◆ Requirement:
Extract, without alteration, each line from the start of the listing to the line bearing "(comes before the".

◆ Data provided:
###
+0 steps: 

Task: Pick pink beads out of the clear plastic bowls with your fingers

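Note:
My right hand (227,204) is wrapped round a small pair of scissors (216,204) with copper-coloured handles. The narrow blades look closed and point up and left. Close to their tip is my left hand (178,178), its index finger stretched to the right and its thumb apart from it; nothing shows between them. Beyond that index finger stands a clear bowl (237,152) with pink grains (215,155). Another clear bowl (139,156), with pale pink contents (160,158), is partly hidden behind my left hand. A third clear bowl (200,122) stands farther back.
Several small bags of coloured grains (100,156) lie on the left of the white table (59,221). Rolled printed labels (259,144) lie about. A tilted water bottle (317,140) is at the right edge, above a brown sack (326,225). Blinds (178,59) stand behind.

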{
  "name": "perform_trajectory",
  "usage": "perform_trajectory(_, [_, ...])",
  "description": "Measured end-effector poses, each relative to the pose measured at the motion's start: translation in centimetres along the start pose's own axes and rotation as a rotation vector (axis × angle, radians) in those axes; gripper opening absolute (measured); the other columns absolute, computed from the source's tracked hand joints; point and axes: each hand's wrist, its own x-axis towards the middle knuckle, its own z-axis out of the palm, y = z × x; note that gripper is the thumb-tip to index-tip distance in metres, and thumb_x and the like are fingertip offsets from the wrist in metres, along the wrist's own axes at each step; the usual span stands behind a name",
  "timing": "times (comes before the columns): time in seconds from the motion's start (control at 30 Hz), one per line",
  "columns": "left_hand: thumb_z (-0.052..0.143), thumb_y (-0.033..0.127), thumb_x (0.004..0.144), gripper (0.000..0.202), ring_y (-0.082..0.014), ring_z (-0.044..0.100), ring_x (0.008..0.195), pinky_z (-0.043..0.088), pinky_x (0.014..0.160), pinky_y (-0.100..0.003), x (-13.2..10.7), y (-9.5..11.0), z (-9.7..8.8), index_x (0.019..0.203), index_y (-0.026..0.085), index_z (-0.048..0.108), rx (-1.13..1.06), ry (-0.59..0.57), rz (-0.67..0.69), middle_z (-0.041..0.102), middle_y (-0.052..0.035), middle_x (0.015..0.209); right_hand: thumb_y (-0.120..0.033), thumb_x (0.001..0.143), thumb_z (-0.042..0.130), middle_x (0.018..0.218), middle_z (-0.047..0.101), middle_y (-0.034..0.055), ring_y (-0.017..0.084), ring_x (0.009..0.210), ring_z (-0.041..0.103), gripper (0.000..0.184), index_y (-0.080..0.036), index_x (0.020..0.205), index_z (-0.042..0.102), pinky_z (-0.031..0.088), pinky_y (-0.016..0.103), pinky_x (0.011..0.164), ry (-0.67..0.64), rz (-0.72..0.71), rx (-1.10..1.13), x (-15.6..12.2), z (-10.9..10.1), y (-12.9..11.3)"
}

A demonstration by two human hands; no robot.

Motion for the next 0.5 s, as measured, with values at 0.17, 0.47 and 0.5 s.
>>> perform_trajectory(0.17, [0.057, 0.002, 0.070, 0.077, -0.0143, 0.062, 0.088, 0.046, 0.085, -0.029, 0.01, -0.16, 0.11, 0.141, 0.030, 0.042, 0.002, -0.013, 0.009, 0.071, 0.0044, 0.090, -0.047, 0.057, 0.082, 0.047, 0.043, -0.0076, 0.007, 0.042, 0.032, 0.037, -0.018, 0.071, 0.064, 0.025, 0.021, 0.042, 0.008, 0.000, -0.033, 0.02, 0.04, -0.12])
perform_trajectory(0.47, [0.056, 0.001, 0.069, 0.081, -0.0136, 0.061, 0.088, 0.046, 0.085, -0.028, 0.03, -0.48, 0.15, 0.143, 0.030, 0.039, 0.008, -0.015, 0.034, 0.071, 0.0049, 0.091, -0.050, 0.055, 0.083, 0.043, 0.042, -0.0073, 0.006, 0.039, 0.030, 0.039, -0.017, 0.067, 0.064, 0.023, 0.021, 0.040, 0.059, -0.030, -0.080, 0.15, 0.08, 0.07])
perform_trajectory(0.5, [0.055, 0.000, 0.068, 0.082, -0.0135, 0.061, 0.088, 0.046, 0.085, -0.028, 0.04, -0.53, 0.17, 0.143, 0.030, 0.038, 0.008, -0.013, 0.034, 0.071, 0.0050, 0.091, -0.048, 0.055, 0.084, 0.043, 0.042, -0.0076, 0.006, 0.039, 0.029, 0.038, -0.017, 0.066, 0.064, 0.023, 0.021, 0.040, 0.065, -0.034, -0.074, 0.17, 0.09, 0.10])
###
◆ Answer section:
+0 steps: 

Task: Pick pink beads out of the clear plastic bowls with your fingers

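Note:
My right hand (227,204) is wrapped round a small pair of scissors (216,204) with copper-coloured handles. The narrow blades look closed and point up and left. Close to their tip is my left hand (178,178), its index finger stretched to the right and its thumb apart from it; nothing shows between them. Beyond that index finger stands a clear bowl (237,152) with pink grains (215,155). Another clear bowl (139,156), with pale pink contents (160,158), is partly hidden behind my left hand. A third clear bowl (200,122) stands farther back.
Several small bags of coloured grains (100,156) lie on the left of the white table (59,221). Rolled printed labels (259,144) lie about. A tilted water bottle (317,140) is at the right edge, above a brown sack (326,225). Blinds (178,59) stand behind.
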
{
  "name": "perform_trajectory",
  "usage": "perform_trajectory(_, [_, ...])",
  "description": "Measured end-effector poses, each relative to the pose measured at the motion's start: translation in centimetres along the start pose's own axes and rotation as a rotation vector (axis × angle, radians) in those axes; gripper opening absolute (measured); the other columns absolute, computed from the source's tracked hand joints; point and axes: each hand's wrist, its own x-axis towards the middle knuckle, its own z-axis out of the palm, y = z × x; note that gripper is the thumb-tip to index-tip distance in metres, and thumb_x and the like are fingertip offsets from the wrist in metres, along the wrist's own axes at each step; the usual span stands behind a name",
  "timing": "times (comes before the columns): time in seconds from the motion's start (control at 30 Hz), one per line",

What was asked for in the exercise is now done.